- **Task to carry out**
From the data below, repeat exactly the lines from the line with "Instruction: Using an" to the line with "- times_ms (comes", both included.

══════

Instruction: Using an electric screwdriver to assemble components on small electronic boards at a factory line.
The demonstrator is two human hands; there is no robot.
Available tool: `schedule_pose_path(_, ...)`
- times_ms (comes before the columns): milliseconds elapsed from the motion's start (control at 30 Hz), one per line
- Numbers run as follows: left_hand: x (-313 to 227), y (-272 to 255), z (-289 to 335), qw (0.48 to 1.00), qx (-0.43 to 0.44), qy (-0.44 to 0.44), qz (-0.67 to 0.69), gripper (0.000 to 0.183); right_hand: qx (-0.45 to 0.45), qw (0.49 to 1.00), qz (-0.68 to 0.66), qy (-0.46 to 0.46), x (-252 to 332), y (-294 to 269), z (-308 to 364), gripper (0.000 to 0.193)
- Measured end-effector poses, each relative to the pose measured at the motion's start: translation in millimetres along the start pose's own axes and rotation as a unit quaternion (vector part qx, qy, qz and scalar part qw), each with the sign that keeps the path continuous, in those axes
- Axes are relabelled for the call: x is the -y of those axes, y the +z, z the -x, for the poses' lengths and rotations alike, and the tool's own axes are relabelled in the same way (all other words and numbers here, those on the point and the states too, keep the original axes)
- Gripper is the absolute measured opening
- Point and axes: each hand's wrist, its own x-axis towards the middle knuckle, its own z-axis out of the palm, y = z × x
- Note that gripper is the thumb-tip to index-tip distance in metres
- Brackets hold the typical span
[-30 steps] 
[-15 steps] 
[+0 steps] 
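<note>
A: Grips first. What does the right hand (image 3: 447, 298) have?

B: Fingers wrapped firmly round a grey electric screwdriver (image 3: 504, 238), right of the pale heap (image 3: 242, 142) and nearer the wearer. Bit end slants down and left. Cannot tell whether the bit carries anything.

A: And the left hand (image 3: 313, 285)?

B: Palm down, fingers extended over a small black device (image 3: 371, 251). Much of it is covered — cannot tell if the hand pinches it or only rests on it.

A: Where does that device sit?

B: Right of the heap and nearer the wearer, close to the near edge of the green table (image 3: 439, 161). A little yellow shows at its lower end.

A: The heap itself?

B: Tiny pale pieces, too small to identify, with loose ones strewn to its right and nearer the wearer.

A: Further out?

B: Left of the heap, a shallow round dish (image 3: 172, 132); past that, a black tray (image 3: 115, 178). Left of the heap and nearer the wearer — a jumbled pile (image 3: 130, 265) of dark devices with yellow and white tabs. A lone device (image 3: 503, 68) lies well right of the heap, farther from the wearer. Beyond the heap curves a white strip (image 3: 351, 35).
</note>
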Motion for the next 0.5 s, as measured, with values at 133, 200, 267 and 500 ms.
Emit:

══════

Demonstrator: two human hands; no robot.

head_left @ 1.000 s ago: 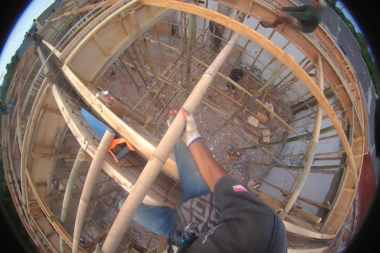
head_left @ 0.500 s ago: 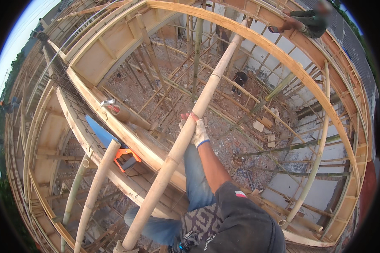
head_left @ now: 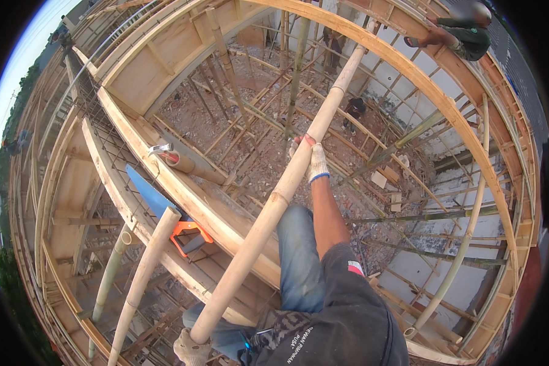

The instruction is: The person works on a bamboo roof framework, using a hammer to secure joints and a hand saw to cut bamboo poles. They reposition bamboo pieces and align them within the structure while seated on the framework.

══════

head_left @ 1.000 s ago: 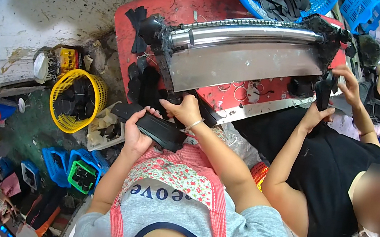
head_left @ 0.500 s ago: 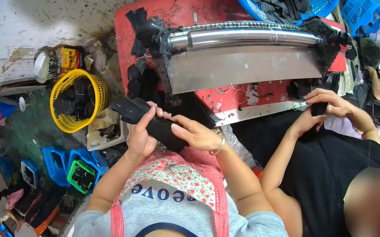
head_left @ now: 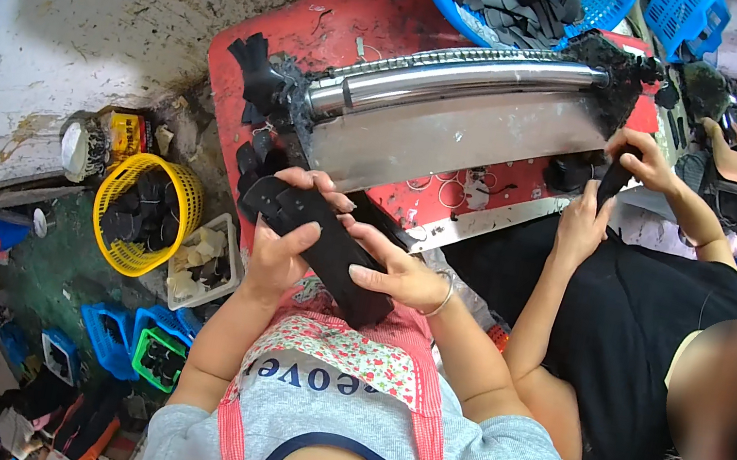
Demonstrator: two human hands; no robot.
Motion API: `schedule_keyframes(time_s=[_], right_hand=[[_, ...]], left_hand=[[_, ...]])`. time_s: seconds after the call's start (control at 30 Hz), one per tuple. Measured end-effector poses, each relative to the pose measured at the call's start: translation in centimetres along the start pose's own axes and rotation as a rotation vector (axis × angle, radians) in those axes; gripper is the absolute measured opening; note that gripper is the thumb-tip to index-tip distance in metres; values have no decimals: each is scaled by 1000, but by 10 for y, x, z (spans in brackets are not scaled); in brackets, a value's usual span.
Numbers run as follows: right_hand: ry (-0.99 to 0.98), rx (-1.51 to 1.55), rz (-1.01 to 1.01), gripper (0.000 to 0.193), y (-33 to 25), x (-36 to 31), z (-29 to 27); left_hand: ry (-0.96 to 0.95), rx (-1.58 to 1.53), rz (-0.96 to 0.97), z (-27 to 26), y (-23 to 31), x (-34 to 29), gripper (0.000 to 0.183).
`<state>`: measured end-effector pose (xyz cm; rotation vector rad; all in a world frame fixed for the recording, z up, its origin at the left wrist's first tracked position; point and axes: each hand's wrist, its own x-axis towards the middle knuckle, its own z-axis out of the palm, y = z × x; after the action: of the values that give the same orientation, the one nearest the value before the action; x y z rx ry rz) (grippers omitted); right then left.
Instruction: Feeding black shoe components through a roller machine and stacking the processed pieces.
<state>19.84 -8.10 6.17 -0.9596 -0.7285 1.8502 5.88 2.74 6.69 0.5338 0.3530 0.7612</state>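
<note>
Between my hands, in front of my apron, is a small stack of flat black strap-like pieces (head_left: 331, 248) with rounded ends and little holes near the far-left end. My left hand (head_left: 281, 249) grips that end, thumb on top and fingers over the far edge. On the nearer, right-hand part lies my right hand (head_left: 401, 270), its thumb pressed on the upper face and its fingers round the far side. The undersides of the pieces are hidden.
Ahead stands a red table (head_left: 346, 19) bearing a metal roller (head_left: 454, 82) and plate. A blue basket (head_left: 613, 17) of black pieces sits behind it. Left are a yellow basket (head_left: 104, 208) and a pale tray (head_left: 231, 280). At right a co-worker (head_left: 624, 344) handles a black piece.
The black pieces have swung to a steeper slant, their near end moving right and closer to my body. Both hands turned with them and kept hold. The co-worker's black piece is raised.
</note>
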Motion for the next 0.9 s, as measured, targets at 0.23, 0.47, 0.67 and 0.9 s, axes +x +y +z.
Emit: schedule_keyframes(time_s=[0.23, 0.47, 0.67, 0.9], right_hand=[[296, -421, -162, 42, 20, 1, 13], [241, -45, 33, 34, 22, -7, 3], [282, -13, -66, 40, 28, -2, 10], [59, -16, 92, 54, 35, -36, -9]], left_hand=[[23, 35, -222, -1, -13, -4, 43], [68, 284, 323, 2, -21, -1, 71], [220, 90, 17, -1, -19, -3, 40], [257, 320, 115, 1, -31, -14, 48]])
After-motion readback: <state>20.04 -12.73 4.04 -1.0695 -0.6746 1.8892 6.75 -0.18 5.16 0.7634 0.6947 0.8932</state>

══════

- **Output below**
Instruction: Using an electric screwdriver to assemble components on small electronic boards at a factory line.
The demonstrator is two human hands; there is no robot.
Available tool: `schedule_pose_path(_, ...)`
- times_ms (comes before the columns): milliseconds elapsed from the motion's start (control at 30 Hz), one per line

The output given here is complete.